▸ What you have to do: Once the line with "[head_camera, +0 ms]" is found in the entries below, repeat it and each following line exactly, up to and including the line with "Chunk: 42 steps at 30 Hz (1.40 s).". Add no other lines.
=== Begin Enclosure ===
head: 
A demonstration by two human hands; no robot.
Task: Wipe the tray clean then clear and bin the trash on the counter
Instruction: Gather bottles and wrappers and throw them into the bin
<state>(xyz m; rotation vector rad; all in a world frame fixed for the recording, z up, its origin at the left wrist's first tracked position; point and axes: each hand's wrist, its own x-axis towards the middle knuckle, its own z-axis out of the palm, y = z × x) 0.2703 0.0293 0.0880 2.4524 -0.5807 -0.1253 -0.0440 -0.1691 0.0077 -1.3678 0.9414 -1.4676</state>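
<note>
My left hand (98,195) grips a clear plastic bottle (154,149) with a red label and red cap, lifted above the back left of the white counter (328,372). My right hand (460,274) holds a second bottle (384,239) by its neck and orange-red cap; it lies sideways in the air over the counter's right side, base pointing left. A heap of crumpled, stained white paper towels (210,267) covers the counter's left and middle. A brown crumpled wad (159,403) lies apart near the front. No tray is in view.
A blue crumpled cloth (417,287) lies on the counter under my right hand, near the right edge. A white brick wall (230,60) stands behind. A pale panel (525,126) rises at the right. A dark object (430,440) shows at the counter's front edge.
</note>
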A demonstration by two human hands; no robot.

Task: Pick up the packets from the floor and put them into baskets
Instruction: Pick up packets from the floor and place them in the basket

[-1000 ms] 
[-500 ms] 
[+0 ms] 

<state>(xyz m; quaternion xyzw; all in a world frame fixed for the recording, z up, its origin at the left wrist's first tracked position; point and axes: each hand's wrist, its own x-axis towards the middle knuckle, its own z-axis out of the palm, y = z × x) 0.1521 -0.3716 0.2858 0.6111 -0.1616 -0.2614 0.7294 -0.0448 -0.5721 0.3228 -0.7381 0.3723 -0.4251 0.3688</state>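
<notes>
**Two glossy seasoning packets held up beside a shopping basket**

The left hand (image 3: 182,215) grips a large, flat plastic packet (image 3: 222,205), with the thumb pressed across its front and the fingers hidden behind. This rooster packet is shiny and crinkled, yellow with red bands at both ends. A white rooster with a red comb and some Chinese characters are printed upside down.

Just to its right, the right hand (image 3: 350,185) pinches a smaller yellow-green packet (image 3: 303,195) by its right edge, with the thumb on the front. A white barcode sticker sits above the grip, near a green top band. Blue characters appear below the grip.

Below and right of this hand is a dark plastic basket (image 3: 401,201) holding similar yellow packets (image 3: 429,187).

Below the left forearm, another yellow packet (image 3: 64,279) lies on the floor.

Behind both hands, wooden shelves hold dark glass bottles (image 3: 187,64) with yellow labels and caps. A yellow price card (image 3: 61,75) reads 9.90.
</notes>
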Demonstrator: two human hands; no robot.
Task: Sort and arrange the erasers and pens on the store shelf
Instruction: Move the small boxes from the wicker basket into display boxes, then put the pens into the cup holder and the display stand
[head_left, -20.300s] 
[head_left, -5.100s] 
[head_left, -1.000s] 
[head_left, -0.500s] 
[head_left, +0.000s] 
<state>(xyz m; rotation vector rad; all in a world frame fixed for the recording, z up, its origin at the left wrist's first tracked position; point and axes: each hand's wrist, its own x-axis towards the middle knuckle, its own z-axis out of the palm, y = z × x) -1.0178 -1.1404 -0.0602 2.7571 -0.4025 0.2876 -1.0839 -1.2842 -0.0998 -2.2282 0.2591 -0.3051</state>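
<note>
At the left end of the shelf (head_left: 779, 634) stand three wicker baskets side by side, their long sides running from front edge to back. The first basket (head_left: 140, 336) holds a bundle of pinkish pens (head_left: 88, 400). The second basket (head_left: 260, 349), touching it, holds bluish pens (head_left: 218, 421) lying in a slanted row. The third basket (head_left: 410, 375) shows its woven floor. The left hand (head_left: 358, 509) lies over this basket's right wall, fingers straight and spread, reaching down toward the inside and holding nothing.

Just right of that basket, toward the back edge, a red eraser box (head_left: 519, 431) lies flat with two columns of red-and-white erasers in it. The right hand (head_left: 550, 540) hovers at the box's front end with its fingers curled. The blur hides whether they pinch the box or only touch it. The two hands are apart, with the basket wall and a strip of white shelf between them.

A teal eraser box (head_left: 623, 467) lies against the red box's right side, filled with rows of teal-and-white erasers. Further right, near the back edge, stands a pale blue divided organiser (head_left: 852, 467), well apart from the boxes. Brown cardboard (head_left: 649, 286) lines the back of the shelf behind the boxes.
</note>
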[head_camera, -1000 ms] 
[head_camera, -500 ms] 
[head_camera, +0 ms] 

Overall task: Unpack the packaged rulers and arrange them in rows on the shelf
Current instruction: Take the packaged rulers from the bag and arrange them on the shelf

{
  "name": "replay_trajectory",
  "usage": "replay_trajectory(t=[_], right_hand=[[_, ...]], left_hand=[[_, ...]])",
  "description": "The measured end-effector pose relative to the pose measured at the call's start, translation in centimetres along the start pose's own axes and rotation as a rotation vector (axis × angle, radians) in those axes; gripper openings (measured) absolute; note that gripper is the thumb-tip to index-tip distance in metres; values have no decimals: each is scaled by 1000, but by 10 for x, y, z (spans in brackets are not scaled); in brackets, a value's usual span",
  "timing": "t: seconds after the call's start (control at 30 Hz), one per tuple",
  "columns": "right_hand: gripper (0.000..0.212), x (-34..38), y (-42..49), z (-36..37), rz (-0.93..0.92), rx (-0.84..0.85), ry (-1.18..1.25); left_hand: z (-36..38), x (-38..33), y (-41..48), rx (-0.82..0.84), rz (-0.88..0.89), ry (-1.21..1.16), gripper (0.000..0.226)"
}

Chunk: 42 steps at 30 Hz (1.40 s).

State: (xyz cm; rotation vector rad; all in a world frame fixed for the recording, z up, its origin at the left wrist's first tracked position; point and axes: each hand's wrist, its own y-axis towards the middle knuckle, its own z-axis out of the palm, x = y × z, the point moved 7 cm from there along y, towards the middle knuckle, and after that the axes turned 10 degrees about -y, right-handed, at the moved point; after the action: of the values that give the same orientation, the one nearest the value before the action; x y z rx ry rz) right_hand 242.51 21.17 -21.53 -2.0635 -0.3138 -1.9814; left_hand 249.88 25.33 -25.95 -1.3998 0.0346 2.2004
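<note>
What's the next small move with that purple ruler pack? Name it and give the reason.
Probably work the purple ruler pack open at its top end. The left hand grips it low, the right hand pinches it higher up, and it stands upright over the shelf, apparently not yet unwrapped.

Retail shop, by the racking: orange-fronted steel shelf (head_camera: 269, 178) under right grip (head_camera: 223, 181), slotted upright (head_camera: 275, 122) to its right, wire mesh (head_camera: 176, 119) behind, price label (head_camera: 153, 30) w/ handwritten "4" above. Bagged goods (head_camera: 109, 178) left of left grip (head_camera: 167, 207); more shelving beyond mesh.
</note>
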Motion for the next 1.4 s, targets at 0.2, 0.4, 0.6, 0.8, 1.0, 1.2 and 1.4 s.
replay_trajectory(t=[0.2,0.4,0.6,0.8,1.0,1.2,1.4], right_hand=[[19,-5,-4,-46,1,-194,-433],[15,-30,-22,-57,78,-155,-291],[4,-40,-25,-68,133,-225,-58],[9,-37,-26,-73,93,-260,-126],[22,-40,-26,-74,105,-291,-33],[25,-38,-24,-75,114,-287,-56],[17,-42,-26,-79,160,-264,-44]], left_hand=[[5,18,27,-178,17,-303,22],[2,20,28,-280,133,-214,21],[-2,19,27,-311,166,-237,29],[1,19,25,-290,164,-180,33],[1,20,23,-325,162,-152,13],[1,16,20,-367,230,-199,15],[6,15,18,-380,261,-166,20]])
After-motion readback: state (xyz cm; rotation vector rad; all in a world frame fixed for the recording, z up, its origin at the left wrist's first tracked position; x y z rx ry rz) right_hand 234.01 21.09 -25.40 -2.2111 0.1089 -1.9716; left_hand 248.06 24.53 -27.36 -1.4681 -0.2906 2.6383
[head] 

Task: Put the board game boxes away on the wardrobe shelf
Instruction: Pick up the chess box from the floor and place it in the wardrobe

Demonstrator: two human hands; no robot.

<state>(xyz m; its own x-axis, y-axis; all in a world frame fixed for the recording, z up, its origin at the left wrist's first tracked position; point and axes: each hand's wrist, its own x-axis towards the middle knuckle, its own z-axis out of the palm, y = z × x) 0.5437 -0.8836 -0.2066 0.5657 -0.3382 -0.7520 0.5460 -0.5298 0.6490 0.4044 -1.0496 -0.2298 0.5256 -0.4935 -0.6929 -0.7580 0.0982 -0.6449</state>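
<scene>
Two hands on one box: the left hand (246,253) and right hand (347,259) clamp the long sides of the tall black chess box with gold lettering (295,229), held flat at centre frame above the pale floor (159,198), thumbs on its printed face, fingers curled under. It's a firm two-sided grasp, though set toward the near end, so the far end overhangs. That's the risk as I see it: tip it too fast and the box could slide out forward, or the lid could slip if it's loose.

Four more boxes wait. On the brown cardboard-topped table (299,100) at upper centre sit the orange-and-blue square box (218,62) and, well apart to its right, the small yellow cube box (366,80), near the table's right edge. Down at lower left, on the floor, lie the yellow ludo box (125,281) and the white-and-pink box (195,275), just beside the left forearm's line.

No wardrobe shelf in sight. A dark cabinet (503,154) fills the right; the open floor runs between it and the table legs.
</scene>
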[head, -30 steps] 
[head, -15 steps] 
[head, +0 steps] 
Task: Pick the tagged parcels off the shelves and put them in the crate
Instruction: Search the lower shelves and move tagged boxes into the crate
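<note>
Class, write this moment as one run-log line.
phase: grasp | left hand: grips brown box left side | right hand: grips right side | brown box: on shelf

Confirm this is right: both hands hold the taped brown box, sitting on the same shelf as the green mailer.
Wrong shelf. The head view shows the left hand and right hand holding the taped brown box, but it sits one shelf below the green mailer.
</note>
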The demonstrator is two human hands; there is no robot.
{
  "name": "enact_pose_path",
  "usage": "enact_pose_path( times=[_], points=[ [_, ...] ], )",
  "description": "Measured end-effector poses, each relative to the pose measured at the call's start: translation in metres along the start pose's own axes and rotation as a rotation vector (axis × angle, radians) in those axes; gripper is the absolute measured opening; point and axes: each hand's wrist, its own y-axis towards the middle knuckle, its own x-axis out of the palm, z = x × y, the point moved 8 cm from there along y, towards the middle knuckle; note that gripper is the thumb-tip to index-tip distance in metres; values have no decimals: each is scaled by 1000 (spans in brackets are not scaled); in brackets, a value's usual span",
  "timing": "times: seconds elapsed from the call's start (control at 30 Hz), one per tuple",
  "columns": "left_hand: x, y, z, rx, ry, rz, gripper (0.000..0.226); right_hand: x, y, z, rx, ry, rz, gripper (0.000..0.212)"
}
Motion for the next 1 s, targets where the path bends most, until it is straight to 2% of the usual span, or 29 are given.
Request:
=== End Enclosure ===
▸ Task answer:
[head_camera, +0 ms] 

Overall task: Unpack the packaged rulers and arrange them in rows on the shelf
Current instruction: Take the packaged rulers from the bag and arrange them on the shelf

{
  "name": "replay_trajectory",
  "usage": "replay_trajectory(t=[_], right_hand=[[_, ...]], left_hand=[[_, ...]])",
  "description": "The measured end-effector pose relative to the pose measured at the call's start, translation in centimetres along the start pose's own axes and rotation as a rotation vector (axis × angle, radians) in those axes; gripper openings (measured) absolute; note that gripper is the thumb-tip to index-tip distance in metres; values have no decimals: each is scaled by 1000, but by 10 for x, y, z (spans in brackets are not scaled); in brackets, a value's usual span",
  "timing": "t: seconds after the call's start (control at 30 Hz), one per tuple",
  "columns": "right_hand: gripper (0.000..0.212), x (-34..38), y (-42..49), z (-36..37), rz (-0.93..0.92), rx (-0.84..0.85), ry (-1.18..1.25); left_hand: z (-36..38), x (-38..33), y (-41..48), rx (-0.82..0.84), rz (-0.88..0.89), ry (-1.21..1.16), gripper (0.000..0.226)"
}

Chunk: 42 steps at 30 Hz (1.40 s).

The exercise is finished and nothing remains.